(Foto: Tomada de Internet)

Nuestra Señora del Sagrario es la Patrona de la ciudad de Toledo y este viernes se inició el Octavario en su honor en la Catedral Primada de España. Presidió el traslado de la imagen y la celebración eucarística, el obispo auxiliar de la Arquidiócesis, Mons. Ángel Fernández Collado.

Estuvieron presentes los integrantes del Cabildo Catedralicio, presidido por el Deán, D. Juan Sánchez Rodriguez, fieles de Toledo y religiosas. La intención principal era rezar por los consagrados y consagradas en los claustros de contemplación y en las casas de vida activa.

En su homilía, el obispo destacó el papel de María como “causa de nuestra alegría” y recordó que “una de las invocaciones más entrañables que encontramos en las letanías de Santo Rosario es esta: María, causa de nuestra alegría”. Cuando el Ángel Gabriel, enviado por Dios, anunció a María que había sido elegida para ser la Madre de Jesús, la Madre de Dios, por obra del Espíritu Santo, la saludó de esta manera. “Ave María, llena de gracia, el Señor está contigo”. No temas María, mantén la paz y el gozo interior, la alegría.“El Espíritu Santo vendrá sobre ti. Darás a luz un hijo y le pondrás por nombre Jesús”.

Señaló Mons. Fernández Collado que la la Virgen “sigue ejerciendo como madre, es decir, amándonos, protegiéndonos, ayudándonos, y guiándonos hasta su Hijo Jesús, hasta nuestra verdadera salvación” y que María “superada la pasión y muerte del Señor, siendo testigo de la resurrección de su Hijo y de la venida del espíritu Santo, goza de la alegría y de la gloria de la Resurrección. Por ello nos gozamos en afirmar que María es causa, razón, cimiento firme de nuestra alegría cristiana. Las lágrimas que derramó al pie de la Cruz se han transformado en una sonrisa que ya nada ni nadie podrán borrar de su rostro y de su corazón, permaneciendo intacta, sin embargo, su compasión maternal por nosotros. Lo atestigua la intervención benéfica de la Virgen María en el curso de la historia y la inquebrantable confianza en Ella de los cristianos de todos los siglos.

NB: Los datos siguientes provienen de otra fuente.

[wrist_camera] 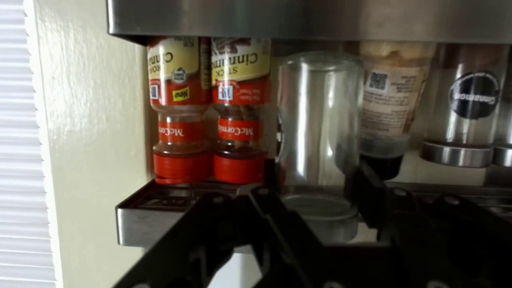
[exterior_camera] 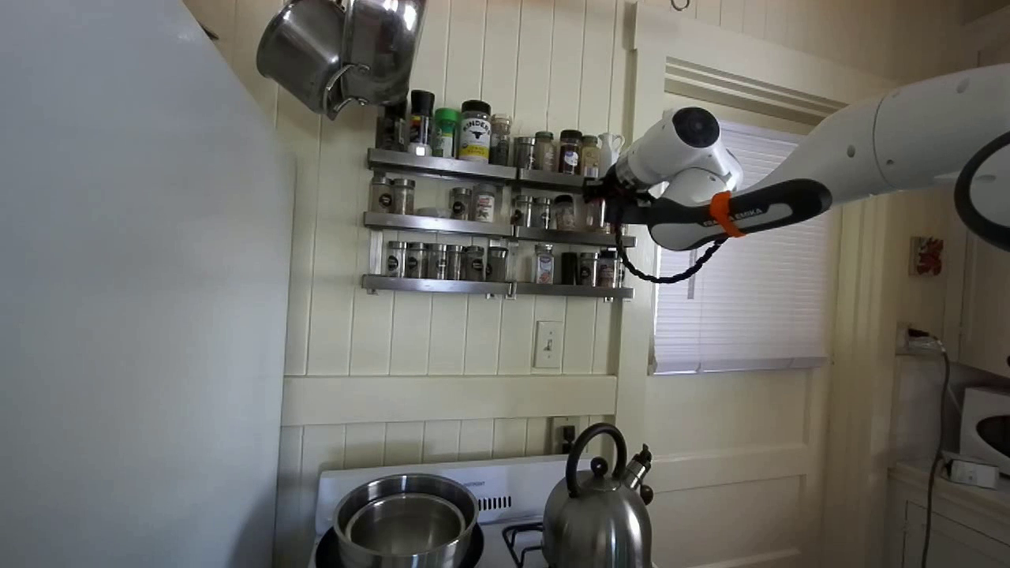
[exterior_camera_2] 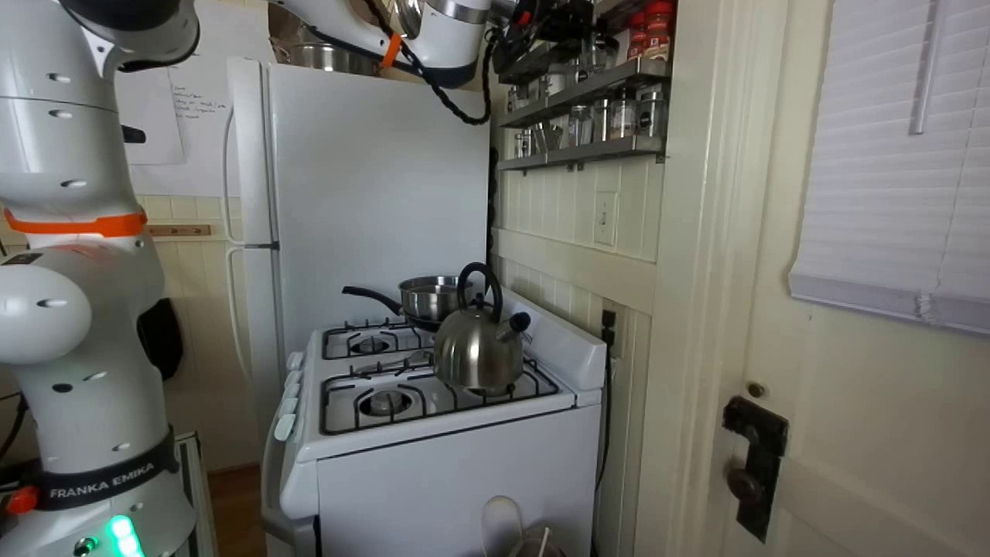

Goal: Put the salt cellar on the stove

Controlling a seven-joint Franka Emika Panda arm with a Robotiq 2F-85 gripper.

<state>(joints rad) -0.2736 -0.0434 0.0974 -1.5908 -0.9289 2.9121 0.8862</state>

La oración “Acordaos, ¡oh piadosísima Virgen María!” expresa bien estos sentimientos pues experimentamos que somos ayudados y protegidos siempre por ella, por la Madre del Cielo. María ama a cada uno de sus hijos, a todos por igual, pero prestan una atención particular a quienes, como su Hijo en la hora de su Pasión, están sumidos en el dolor, en la angustia, en la soledad o en la enfermedad; María nos ama esencialmente porque somos sus hijos, según la voluntad de Cristo en la Cruz”.

Según el obispo auxiliar de Toledo, la Virgen protege especialmente a los que sufren pues “la sonrisa, la gracia divina, la ayuda de María es para todos. Sin embargo, este favor gozoso y maternal se dirige muy especialmente a quienes sufren, para que encuentren en Dios consuelo y sosiego. Buscar el favor, la sonrisa de María no es un sentimentalismo devoto o desfasado, sino más bien la expresión justa de la relación viva y profundamente humana que nos une con aquella a quien Cristo nos ha dado como Madre”.